Block 3, Article 4 — The Input Was Corrupted First
© 2026 Steve Sagnotti.
What do a missing census count, a closed newspaper, and a mining claim have in common?
The previous three articles documented what happens to your representation after the map is drawn. This one shows what happened before.
The courts that might have protected specific communities from gerrymandering are now closed — Rucho shut the partisan door, Callais shut the racial one. The communities those remedies were designed to protect are the same communities this article is about. That is not a coincidence. It is a sequence.

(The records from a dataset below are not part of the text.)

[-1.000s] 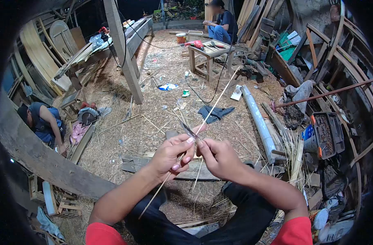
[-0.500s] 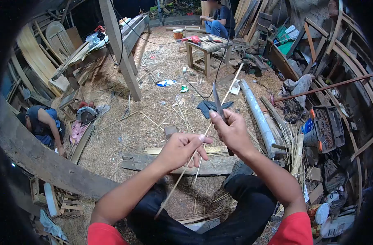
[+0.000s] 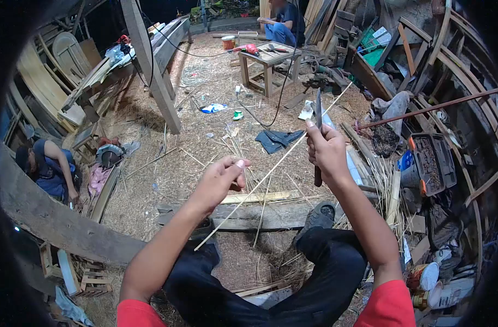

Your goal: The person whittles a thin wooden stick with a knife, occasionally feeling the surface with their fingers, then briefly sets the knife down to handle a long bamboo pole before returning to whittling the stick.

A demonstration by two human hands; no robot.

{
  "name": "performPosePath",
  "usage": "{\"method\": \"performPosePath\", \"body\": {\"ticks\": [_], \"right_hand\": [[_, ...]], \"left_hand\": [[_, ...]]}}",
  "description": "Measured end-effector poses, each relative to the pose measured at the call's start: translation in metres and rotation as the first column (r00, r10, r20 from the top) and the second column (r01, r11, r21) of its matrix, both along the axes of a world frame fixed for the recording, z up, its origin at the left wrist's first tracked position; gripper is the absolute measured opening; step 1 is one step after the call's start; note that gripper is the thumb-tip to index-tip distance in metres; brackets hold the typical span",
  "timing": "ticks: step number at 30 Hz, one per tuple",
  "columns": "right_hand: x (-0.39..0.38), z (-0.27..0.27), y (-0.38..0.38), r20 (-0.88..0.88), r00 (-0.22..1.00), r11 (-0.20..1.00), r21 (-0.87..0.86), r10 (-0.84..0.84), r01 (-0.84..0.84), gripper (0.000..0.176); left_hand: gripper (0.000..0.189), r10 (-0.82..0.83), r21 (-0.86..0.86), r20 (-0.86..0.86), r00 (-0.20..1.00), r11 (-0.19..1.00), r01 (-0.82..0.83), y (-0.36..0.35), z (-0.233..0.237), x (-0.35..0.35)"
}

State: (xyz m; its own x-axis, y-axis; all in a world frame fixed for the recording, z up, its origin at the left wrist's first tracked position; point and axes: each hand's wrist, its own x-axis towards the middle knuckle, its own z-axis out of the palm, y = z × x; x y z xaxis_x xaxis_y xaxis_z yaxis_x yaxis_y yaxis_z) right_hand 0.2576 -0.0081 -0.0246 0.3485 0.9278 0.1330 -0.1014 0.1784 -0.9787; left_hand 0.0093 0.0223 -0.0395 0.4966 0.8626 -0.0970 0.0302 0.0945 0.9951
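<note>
My right hand (image 3: 328,150) is closed around a knife (image 3: 318,111), its blade pointing up and its handle end showing below the fist. A long, thin, pale strip, seemingly bamboo (image 3: 243,203), runs slantwise through the same hand. One end rises past the blade to the upper right, while the other comes down over my left leg. My left hand (image 3: 222,179) is to the left of the strip, apart from it. Its fingers are curled in with the thumb against them, and nothing shows in them.
A wooden plank (image 3: 238,218) lies across the ground before my feet. More strips (image 3: 388,201) are heaped at right, near an open toolbox (image 3: 432,163). One person (image 3: 52,166) crouches at left; another (image 3: 284,24) sits behind a small table (image 3: 268,57). A post (image 3: 151,71) stands left.
My left hand has let go of the strip and moved a little left. My right hand has moved up and right with the knife and strip.
</note>
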Motion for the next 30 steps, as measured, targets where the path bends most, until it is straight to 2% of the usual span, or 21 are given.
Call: {"method": "performPosePath", "body": {"ticks": [3,7,11,15,18,27,30], "right_hand": [[-0.004,-0.002,0.002,0.013,1.0,1.0,-0.015,-0.002,0.002,0.029],[-0.006,-0.005,0.003,0.043,0.999,1.0,-0.01,-0.002,0.002,0.029],[-0.009,-0.004,0.003,0.048,0.999,0.999,-0.03,-0.021,0.022,0.028],[-0.009,-0.005,0.003,0.118,0.992,0.998,-0.035,-0.05,0.054,0.028],[-0.007,-0.008,0.006,0.056,0.998,1.0,-0.013,-0.008,0.008,0.027],[0.005,0.001,0.001,-0.023,1.0,1.0,-0.002,-0.009,0.009,0.027],[0.009,0.007,0.0,-0.037,0.997,0.997,0.001,-0.071,0.071,0.027]], "left_hand": [[0.032,-0.16,0.039,-0.059,0.985,0.986,0.163,-0.003,0.003,-0.001],[0.032,-0.216,0.032,-0.024,0.976,0.976,0.217,-0.01,0.005,0.005],[0.029,-0.306,0.153,-0.055,0.95,0.938,0.311,-0.013,0.011,0.003],[0.025,-0.321,0.132,-0.063,0.945,0.936,0.327,-0.015,0.013,0.001],[0.023,-0.329,0.119,-0.039,0.944,0.936,0.331,-0.015,0.012,0.001],[0.026,-0.34,0.112,-0.051,0.939,0.933,0.343,-0.014,0.006,-0.004],[0.024,-0.339,0.091,-0.064,0.939,0.935,0.344,-0.016,0.005,-0.006]]}}
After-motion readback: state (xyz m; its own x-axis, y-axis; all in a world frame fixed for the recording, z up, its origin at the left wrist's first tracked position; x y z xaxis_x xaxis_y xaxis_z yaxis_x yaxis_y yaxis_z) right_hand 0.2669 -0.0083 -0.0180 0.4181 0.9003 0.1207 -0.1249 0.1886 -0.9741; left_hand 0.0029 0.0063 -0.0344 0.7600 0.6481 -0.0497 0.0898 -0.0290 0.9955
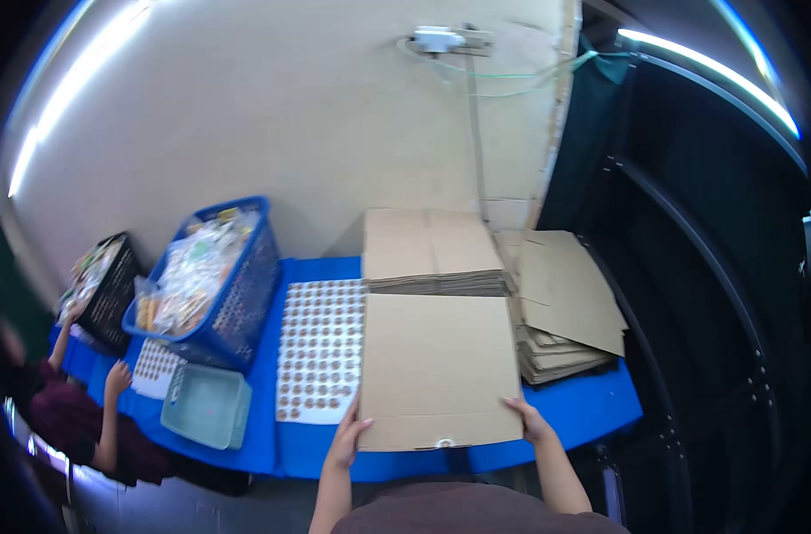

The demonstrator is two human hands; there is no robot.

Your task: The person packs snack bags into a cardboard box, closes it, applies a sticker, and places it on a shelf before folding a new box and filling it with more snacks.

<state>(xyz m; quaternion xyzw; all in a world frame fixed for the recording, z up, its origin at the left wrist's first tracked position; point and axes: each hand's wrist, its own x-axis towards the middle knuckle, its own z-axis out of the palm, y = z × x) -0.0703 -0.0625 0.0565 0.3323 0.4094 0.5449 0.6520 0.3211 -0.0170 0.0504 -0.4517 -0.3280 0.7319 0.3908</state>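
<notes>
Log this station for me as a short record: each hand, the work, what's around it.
Left hand: grips left side of cardboard box
Right hand: grips its right side
Behind box: cardboard stack
Right: second cardboard stack
Left: white sheet with rows of round brown spots
Farther left: blue basket of plastic packets; teal bin
Far left: co-worker beside black basket

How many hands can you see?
4. The left hand holds the cardboard by its left edge, the right hand by its right. Another person has one hand at the black basket, one near the blue basket.
</notes>
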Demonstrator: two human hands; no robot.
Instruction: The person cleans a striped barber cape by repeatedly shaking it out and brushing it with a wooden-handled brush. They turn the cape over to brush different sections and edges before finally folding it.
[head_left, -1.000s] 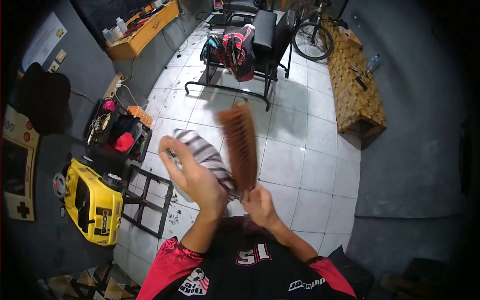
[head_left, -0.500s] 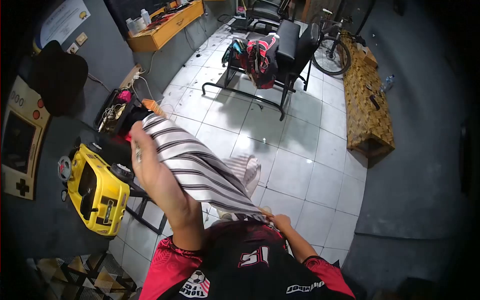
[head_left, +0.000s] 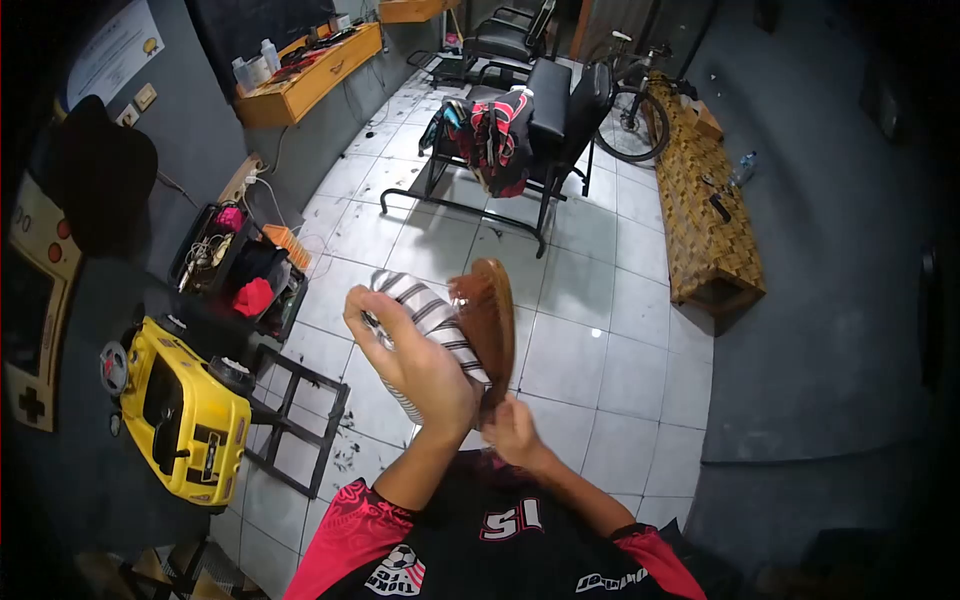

The count that shapes everything
Every ten years, the federal government counts the population of the United States. The count does two things. It determines how many congressional seats each state receives. And it determines how approximately $2.8 trillion in federal funding — for schools, hospitals, roads, housing assistance, emergency services — gets allocated across communities over the following decade. On both measures, the count is the input. Get the count wrong and everything downstream is wrong.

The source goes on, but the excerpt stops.